:: WORK TO BE COMPLETED ::
Among the records below, find each line containing the word "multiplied" and copy it.

Collected data:
+ + + + +

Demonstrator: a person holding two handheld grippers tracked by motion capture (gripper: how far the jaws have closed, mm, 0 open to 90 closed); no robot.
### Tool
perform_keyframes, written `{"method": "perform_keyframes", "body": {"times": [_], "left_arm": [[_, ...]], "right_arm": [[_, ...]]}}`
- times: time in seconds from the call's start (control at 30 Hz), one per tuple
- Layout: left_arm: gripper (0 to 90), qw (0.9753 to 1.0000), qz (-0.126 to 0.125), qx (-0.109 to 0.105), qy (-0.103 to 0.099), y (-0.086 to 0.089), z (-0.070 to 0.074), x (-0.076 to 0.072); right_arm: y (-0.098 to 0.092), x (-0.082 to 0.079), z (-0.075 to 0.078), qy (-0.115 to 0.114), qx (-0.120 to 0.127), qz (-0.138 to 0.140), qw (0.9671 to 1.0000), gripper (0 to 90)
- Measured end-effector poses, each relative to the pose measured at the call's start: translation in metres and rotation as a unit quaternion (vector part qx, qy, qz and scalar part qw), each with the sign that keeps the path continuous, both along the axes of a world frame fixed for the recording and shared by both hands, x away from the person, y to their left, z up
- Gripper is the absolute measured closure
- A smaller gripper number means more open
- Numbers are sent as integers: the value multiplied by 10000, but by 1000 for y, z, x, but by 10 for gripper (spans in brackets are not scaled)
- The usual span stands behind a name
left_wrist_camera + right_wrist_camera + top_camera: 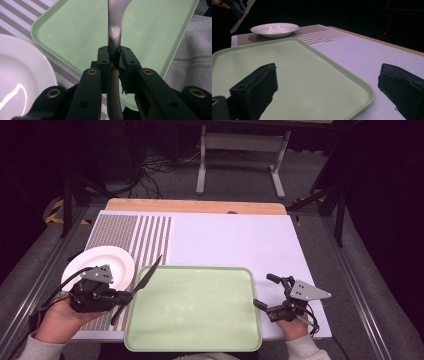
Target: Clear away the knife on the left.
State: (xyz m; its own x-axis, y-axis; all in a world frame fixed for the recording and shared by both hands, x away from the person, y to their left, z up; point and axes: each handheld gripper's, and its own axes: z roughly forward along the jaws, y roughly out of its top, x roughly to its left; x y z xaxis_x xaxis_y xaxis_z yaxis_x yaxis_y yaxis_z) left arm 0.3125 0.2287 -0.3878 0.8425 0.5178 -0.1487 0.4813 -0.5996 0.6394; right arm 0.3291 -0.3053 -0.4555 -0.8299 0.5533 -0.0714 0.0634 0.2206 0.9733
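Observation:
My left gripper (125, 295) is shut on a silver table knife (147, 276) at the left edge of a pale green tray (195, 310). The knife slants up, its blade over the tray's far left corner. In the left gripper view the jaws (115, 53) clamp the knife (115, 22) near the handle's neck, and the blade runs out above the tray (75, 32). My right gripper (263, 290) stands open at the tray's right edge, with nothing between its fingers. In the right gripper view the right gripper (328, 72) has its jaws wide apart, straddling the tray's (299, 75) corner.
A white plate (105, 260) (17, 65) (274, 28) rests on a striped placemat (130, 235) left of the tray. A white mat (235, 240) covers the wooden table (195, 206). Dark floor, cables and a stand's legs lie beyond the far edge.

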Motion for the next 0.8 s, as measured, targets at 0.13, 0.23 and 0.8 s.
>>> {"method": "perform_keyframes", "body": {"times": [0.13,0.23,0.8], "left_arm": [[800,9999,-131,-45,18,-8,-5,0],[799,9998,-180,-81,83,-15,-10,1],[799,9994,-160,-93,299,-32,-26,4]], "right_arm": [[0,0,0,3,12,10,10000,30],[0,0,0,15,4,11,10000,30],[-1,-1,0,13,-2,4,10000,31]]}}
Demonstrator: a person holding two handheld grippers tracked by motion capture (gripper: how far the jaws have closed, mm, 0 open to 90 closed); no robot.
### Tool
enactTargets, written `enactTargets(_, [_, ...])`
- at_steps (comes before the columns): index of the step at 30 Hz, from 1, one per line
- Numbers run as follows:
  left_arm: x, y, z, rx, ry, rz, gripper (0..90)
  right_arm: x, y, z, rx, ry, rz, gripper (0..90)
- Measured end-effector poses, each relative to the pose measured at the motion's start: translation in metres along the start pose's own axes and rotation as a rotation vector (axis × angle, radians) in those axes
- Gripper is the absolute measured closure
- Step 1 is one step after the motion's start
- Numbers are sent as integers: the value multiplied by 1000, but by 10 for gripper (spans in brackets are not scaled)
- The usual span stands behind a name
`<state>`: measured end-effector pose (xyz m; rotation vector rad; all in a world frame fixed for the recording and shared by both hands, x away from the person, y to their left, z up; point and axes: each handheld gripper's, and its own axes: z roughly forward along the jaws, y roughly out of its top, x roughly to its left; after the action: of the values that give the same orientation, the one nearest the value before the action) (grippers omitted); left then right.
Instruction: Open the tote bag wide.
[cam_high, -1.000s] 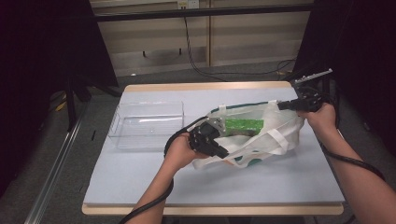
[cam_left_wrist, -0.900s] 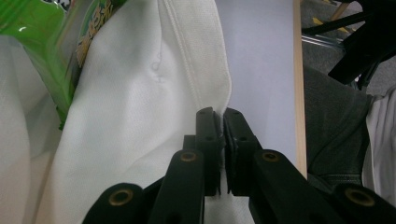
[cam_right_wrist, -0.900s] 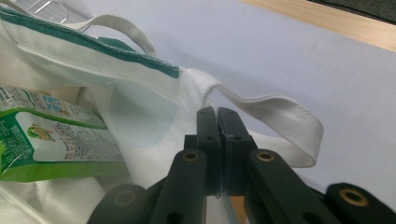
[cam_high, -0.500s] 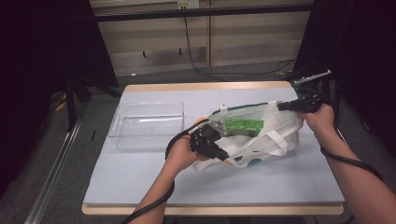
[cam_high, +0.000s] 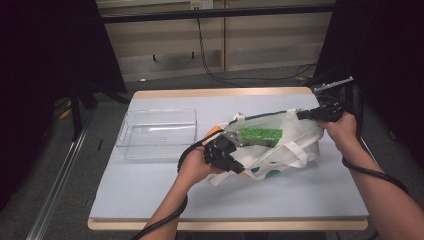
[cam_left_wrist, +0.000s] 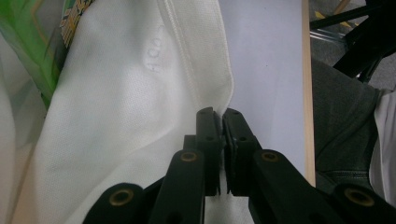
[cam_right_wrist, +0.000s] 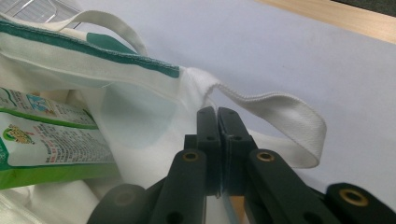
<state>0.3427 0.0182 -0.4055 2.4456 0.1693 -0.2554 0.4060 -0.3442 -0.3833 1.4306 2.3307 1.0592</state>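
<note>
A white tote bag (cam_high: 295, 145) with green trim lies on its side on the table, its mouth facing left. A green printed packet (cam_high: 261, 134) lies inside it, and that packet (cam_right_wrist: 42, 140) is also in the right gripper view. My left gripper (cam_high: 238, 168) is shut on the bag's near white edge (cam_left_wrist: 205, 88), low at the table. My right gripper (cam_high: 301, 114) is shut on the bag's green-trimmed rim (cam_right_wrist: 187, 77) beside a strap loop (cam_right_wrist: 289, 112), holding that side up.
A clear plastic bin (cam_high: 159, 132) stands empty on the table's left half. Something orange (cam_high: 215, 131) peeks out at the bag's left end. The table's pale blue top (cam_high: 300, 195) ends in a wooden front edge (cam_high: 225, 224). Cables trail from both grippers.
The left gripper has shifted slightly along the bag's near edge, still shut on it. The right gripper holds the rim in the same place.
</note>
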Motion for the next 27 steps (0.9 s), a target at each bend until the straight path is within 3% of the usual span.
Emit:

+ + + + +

:: ANSWER SPACE ::
- Numbers are sent as integers: the value multiplied by 10000, but by 1000 for y, z, x, but by 10 for gripper (spans in brackets are not scaled)
- Numbers are sent as integers: the value multiplied by 1000, but by 10 for gripper (spans in brackets are not scaled)

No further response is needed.